McBride also picked up another bronze with his right in the 198 class but had to settle for fourth with his left in the open class.
Just before Christmas, Carty had an eye-opener at the Battle of the Atlantic at the Split Crow in Truro.
“It was like there was water in my gas,” he says. “I couldn’t hold them. It was frustrating.”
He finished fifth with his right and seventh with his left – behind two of his teammates—McBride and Gary Laird.
He came back from that tournament determined to get stronger. He started working out two or three times a week on top of practicing with the team –either in Beaconsfield or in his own shed at a regulation arm wrestling table he made from scraps.
He was back at Bubba Rays in February and was back in winning form, taking silver with his right and gold with his left.

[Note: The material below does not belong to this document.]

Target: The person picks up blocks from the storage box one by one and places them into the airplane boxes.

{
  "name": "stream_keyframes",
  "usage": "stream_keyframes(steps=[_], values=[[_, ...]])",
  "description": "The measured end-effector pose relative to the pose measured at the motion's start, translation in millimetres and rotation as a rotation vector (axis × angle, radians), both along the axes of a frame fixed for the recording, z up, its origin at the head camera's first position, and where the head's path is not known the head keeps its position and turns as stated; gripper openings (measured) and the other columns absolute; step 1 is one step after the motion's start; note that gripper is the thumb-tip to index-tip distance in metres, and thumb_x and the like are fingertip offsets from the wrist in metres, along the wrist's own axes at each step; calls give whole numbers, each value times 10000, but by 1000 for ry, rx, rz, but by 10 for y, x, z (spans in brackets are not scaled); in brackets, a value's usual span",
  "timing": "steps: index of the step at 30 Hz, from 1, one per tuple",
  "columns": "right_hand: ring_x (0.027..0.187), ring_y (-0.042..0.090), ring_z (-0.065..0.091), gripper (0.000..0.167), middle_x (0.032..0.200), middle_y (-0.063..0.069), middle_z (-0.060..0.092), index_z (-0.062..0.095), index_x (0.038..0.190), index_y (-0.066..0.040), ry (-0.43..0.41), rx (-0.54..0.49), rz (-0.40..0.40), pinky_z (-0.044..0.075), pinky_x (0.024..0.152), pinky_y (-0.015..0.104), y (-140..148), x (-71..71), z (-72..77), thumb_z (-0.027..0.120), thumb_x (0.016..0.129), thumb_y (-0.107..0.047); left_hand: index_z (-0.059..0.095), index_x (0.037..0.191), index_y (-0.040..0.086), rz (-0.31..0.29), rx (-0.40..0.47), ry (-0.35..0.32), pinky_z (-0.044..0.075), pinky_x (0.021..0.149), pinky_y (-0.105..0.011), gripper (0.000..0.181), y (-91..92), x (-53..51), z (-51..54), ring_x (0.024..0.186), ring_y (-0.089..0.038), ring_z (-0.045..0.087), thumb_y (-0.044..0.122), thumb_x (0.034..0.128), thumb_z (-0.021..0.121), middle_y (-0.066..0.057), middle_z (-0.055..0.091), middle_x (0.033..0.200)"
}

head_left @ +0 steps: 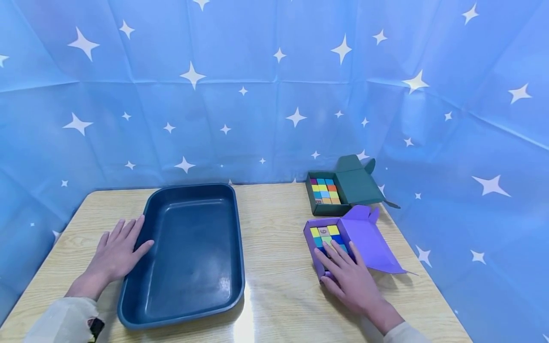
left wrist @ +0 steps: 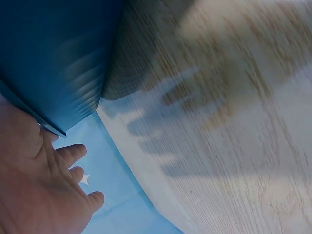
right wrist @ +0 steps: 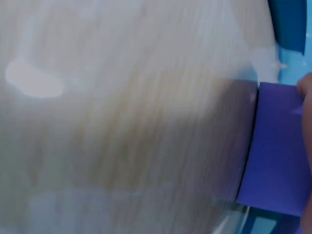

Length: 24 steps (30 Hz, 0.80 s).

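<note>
My left hand (head_left: 113,257) rests with spread, fairly straight fingers on the left rim of a large dark blue tray (head_left: 193,262). Seen from the left wrist, the hand (left wrist: 44,180) lies against the edge of the tray (left wrist: 53,53). On the right, my right hand (head_left: 353,281) reaches over a purple box (head_left: 321,222), its fingers extended across coloured cubes (head_left: 327,239). The thumb is by the front side of that box. In the right wrist view only a sliver of the hand (right wrist: 306,126) shows beside the purple box wall (right wrist: 275,151). Several cubes are hidden under the fingers.
Behind the purple box stands a dark green box (head_left: 328,210) with rows of coloured cubes (head_left: 324,187). Both boxes have lids folded back to the right. The wooden table (head_left: 274,238) ends at a blue curtain (head_left: 257,95) with white stars, behind and at the sides.
</note>
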State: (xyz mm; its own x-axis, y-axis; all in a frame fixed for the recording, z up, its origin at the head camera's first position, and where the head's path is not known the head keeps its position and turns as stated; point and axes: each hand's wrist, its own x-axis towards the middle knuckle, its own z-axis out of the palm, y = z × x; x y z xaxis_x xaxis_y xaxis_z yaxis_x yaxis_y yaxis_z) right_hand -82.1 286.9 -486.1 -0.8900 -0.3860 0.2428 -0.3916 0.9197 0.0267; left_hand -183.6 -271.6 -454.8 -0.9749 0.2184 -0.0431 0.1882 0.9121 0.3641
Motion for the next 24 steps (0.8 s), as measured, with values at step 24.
stream_keyframes(steps=[24], values=[[1474, 310, 293, 626, 1571, 30, 383, 296, 1533, -332, -37, -11, 0, -5, 1235, 502, 518, -330, -6, 535, 967, -450, 25, 1570, 73, 6, 8, 1, 6, 1105, -750, 792, 28, -13, 6, 1462, -531, -23, 529, 1016, 360, -366, 162, 1547]])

He’s now getting ready for the Nova Scotian championships on Saturday, March 16 in Middle Sackville at the Springfield Lake Rec Centre.
“Win or lose, I just like the whole atmosphere,” says Carty. “I really like the camaraderie of it. I’ve met so many nice people—interested in the same things. We all get along great.
“I had no idea it was out there or I’d have been into it years ago.”
Cathy has been to every tournament with him.
“It’s intense,” she says. “ I get hooting and hollering and all red. It’s a rush.”
Phil says the crowd is the best part.
“I can’t exert myself to that capacity at practice like I can when there’s a crowd there,” he says, sitting up, his eyes starting to glow. “Man it puts some charge in my arm when they’re all cheering like that."